The employee portion of the annual premium for our least-expensive “bronze plan” is $1,104. If you don’t believe you need health insurance, $325 beats $1,104. But employees compelled to pay the penalty still won’t have compliant insurance. For those who want insurance, then, we offer all our employees—full and part time—access to inexpensive group health-care coverage that is not ObamaCare compliant.

Concerns that companies would shift 40-hour employees to 39-hours or less are also unfounded. First, the Bureau of Labor Statistics defines “full-time workers” as “[p]ersons who work 35 hours or more per week.” So contrary to White House claims, many full-time employees work less than 40 hours a week. In fact, in December Americans workers averaged 34.3 hours a week, according to BLS.

As noted above, 78% of our employees who enrolled in ObamaCare-compliant coverage already had such coverage through our company plans. We offered insurance to compete with other employers and because of the tax-exclusion for employer-sponsored insurance. The company didn’t need an hourly requirement or any other government compulsion. If the hourly requirement were changed to 40 hours, our company would continue offering these individuals employer-sponsored coverage.

Of the 420 employees who enrolled in ObamaCare-compliant coverage, 197—less than 1% of our workforce—work 40 hours or more a week.

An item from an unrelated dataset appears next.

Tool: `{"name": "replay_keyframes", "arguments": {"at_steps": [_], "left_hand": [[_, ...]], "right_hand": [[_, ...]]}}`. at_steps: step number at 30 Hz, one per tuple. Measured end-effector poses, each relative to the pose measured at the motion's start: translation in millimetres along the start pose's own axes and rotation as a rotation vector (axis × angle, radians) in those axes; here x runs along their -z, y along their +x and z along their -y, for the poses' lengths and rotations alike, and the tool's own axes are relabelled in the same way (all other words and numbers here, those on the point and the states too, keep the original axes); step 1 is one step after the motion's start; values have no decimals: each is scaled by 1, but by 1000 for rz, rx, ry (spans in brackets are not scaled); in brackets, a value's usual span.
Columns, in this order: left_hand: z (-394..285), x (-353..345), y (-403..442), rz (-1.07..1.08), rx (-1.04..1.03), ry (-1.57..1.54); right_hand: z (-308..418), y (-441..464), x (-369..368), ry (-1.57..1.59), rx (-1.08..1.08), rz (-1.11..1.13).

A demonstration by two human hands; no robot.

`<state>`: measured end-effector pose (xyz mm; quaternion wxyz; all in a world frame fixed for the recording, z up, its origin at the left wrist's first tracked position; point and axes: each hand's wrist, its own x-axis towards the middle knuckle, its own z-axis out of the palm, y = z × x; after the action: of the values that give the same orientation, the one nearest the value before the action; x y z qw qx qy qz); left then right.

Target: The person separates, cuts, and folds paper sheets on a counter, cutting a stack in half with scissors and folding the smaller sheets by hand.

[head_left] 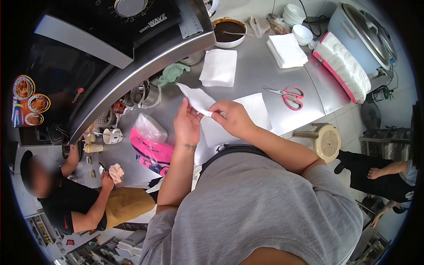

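Observation:
Both of my hands hold a folded white paper sheet (195, 98) above the steel counter. My left hand (185, 123) supports it from below, palm turned up and fingers curled against its underside. At the near end, my right hand (233, 118) pinches the paper between thumb and fingers. Under and beyond my right forearm lie larger white sheets (256, 110), flat on the counter. A stack of white paper (219, 67) is farther back, and another stack (287, 51) sits to its right. Scissors with pink handles (289, 96) rest right of my right hand.
A pink plastic pack (150, 152) and a green cloth (174, 74) lie to the left. Behind are a bowl of dark sauce (229, 37), white bowls (293, 15) and a large cooker (360, 37). A co-worker (79, 194) stands left; other people and a stool (327, 142) are right.

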<state>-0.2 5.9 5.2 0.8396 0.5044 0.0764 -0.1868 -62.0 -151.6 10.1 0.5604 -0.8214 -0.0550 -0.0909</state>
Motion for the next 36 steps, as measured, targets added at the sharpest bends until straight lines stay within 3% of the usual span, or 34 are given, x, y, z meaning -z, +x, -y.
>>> {"name": "replay_keyframes", "arguments": {"at_steps": [2, 4, 8, 14, 17, 23, 29, 32, 36], "left_hand": [[3, -12, -12, 123, -83, 138], [10, -28, -28, 258, -157, 253], [13, -38, -38, 320, -52, 152], [18, -32, -40, 320, 32, 5], [14, -35, -44, 311, -13, 72], [13, -36, -47, 322, 2, 2], [21, -16, -38, 316, 214, -118], [23, -16, -37, 254, 218, -141], [12, -17, -38, 349, 185, -135]], "right_hand": [[15, 0, 3, 262, -312, -43], [9, 1, 0, 453, -316, -76], [6, 1, 0, 611, -323, -64], [7, -2, 1, 400, -295, -25], [12, -4, 1, 324, -341, -11], [10, -4, 3, 515, -430, 36], [-3, -3, 2, 714, -538, 102], [-10, -7, 11, 877, -544, 140], [-10, -6, 36, 1139, -549, 32]]}}
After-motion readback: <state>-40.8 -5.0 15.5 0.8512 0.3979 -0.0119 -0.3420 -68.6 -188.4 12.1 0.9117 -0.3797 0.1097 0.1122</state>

Reducing their hours would cause problems. If we did, some employees would work for our competitors instead. Other employees such as cooks and shift leaders work more than 40 hours a week because they offer expertise we need to run restaurants.

So what does ObamaCare’s 30-hour rule accomplish? Some would argue that it does a lot, pointing to the previously uninsured who now have employer-sponsored health insurance. In our company, that would be 2% of total employees and 6% of eligible employees.

For results like that, ObamaCare has caused millions of full-time jobs to become part-time, imposed a tax on lower-income workers who cannot afford it, forced millions of people out of insurance they liked, restricted access to doctors for millions of others, and created an enormous bureaucracy that discourages our doctors and nurses while suppressing health-care system innovation.

People don’t seem to think the trade-off is worth it, as our company’s pathetically low enrollment rate shows. That doesn’t mean Americans want to return to the pre-ObamaCare health-insurance market. The ultimate solution is market-based health-care legislation that is comprehensible, read and debated by the people voting on it, and, most important, actually provides affordable coverage to those who want it.

Meanwhile, returning the definition of full-time work to 40 hours a week would be a good place to start, addressing a serious problem for workers and businesses.